25 years later, TCM still abides (so movie lovers pray)

Published 6:39 am Saturday, April 13, 2019

NEW YORK — There is always an asteroid, real or imagined, bearing down on Turner Classic Movies .

Fears that something might befall the commercial-less bastion of classic Hollywood films aren’t always justified. But there’s an instinctual understanding that keeping anything good and pure alive in this dark, dark world is against the odds. By now, the hosts and executives of TCM are quite accustomed to fretful, agitated fans coming to them for reassurance that, yes, Turner Classic is OK, and, no, commercials aren’t coming.

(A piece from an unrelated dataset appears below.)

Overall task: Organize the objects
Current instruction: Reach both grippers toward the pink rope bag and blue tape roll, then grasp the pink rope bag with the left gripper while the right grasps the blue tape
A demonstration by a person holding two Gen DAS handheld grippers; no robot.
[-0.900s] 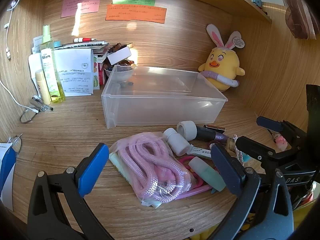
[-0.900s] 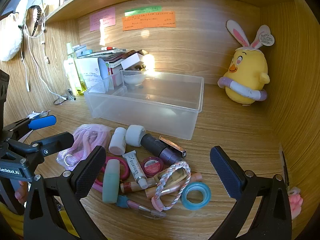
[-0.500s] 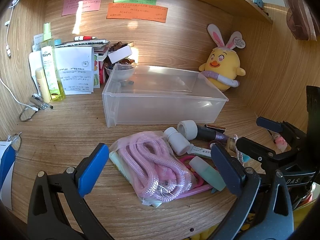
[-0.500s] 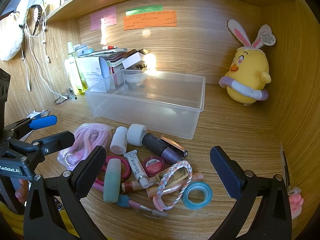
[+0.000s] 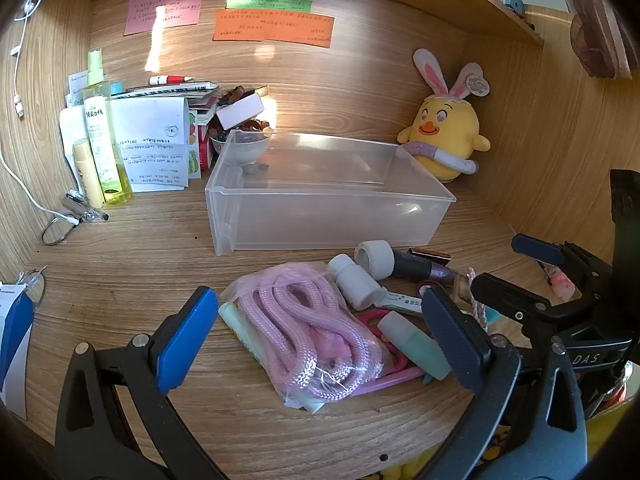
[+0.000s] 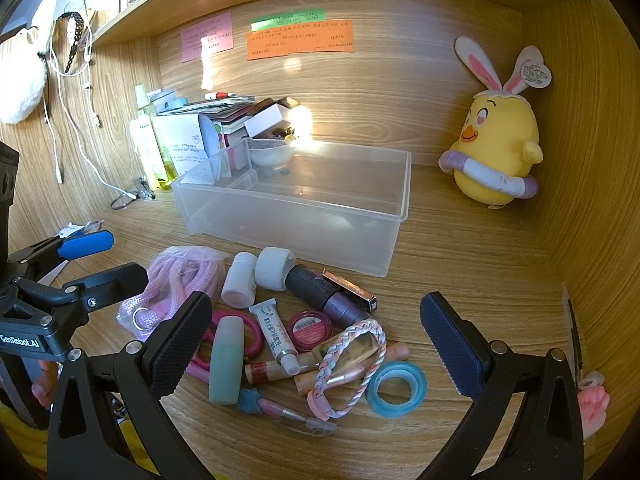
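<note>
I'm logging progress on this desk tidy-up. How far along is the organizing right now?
Barely begun. Done: nothing visible; the clear plastic bin looks empty. In hand: nothing; the left gripper and right gripper are both open, above the pile. Left: the bagged pink rope, small white bottle, mint green tube, blue tape ring and the other small items lie loose on the wooden desk.

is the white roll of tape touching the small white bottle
Touching: the right wrist view shows the white tape roll pressed against the small white bottle, no gap between them.
</note>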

“I’ve had the good fortune to get to know Paul Thomas Anderson a little bit and let me just put it this way: He never asks how I’M doing,” says Ben Mankiewicz, who in 2003 became only the second TCM host after Robert Osborne.

Email newsletter signup

Almost everything in cable television and film has changed since Ted Turner launched the network in 1994. But through endless technological upheavals, four U.S. presidents and three Spider-men, Turner Classic humbly, persistently, improbably abides. On Sunday, TCM will turn 25, celebrating a quarter of a century as a lighthouse of classic cinema; a never-stopping, flickering beacon of Buster Keaton and Doris Day, Barbara Stanwyck and Ernst Lubitsch.

“We view ourselves as the keeper of the flame,” says Jennifer Dorian, general manager of TCM. “We’re stronger than ever.”

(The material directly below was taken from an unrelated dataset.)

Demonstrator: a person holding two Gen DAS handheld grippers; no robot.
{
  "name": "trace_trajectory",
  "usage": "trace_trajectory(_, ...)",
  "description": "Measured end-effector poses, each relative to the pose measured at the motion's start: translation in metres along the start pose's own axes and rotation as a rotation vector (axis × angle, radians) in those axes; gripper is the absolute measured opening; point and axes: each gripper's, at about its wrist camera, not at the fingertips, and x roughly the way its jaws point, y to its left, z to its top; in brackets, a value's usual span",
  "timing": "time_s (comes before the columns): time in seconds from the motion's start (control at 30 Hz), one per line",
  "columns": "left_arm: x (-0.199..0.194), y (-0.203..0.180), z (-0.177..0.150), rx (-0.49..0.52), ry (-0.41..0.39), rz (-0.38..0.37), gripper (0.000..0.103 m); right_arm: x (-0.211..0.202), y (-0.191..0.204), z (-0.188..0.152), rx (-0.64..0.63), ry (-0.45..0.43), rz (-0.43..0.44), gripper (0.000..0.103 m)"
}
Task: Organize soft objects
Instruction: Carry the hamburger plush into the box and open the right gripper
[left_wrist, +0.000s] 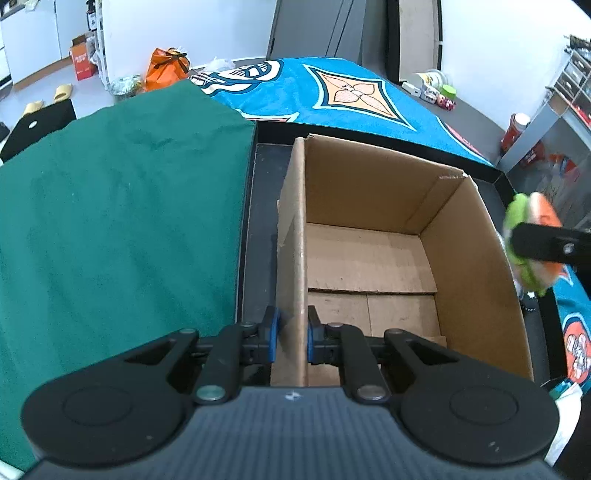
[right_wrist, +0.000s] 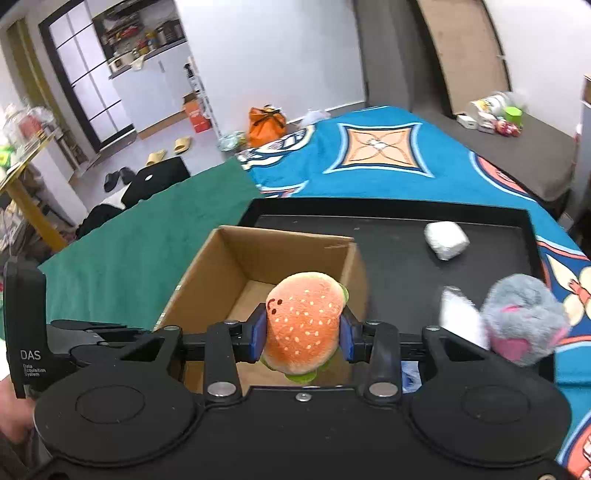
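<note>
Cardboard is clamped between the blue pads of the left gripper (left_wrist: 293, 334): its jaws are closed on the near end of the left wall of the cardboard box (left_wrist: 369, 258), with one finger outside the wall and one inside, and the gripper is pointed along the wall toward the box's far side. The right gripper (right_wrist: 303, 334) is held level above the box's near right corner, its jaws closed on the plush hamburger (right_wrist: 304, 321), which is pinched at its sides with the sesame bun and small face turned up and a green lettuce fringe showing below. In the left wrist view the same toy (left_wrist: 532, 240) is seen at the box's right wall, outside and above it, crossed by a black finger. The box stands open and bare inside on a black tray (right_wrist: 399, 273), near the tray's left edge. On the tray's far right part a white soft bundle (right_wrist: 446, 240) lies apart from the box; at the tray's near right edge a grey and pink plush toy (right_wrist: 524, 317) sits beside a blurred white piece (right_wrist: 460, 314). A green cloth (left_wrist: 122, 221) is spread left of the tray, and a blue patterned blanket (right_wrist: 384, 155) covers the bed beyond it.
</note>
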Motion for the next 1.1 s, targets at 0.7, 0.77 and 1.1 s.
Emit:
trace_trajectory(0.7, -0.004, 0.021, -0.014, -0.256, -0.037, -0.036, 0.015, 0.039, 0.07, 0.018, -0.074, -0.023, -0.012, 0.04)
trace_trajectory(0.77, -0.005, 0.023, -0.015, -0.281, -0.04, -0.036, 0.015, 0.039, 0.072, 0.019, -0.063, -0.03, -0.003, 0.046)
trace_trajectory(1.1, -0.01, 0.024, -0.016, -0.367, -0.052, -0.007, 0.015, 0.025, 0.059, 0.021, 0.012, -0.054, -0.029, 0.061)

That will be good news to the TCM fans whose heart rates quickened after AT&T’s takeover of Time Warner, which had bought Turner Broadcasting back in 1996. That led to restructuring, announced last month, that placed TCM in WarnerMedia’s “global kids and young adults” subdivision, along with Cartoon Network and Adult Swim. WarnerMedia also shut down TCM’s nascent streaming service, FilmStruck , last November after deeming it a “niche service.” WarnerMedia is to launch a larger streaming platform later this year.